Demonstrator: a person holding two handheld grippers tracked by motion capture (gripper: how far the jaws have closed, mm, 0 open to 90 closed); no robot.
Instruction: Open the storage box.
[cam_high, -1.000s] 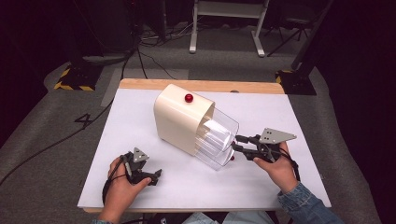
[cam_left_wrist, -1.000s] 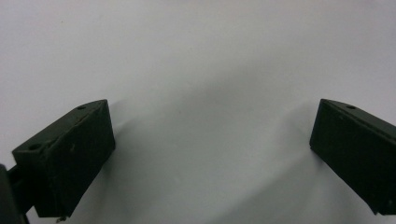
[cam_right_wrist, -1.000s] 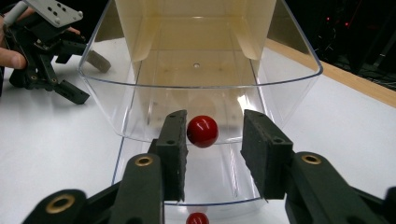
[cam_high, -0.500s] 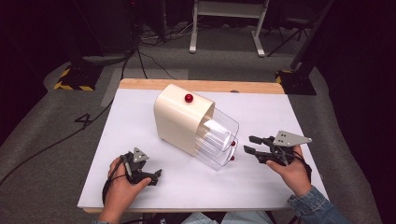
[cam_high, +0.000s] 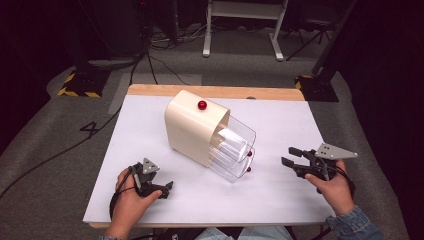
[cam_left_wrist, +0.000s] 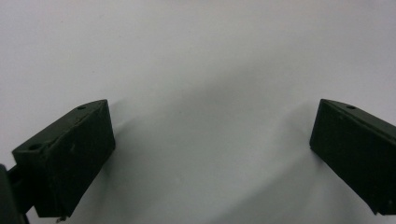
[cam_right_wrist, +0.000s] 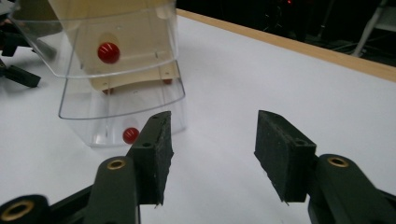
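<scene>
This looks like a lab or recording studio — a white-topped table (cam_high: 150, 130) stands alone on grey carpet, with dark surroundings all around it. Behind the table, cables (cam_high: 155, 60) trail across the floor, a white metal stand (cam_high: 240, 30) rises, and yellow-black hazard tape (cam_high: 75, 91) marks a base at the table's far left — gear, not furniture.

The table (cam_high: 280, 190) is brightly and evenly lit from above, while the floor and the room behind it fall off into near black. In the high view, shadows on the white top are short and soft, and the picture is slightly soft overall. The left gripper view is dim and grey, with broad blurred shadows, perhaps from the jaws. In the right gripper view the clear drawers (cam_right_wrist: 116, 93) catch faint glare, and the background blurs.
</scene>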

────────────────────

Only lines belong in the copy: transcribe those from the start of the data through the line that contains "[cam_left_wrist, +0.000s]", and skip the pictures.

Demonstrator: a person holding two handheld grippers tracked by motion capture (gripper: how far the jaws have closed, mm, 0 open to 90 closed); no robot.
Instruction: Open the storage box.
[cam_high, -1.000s] 
[cam_left_wrist, -1.000s] 
[cam_right_wrist, -1.000s] 
[cam_high, -0.500s] 
[cam_high, +0.000s] 
[cam_left_wrist, +0.000s] 

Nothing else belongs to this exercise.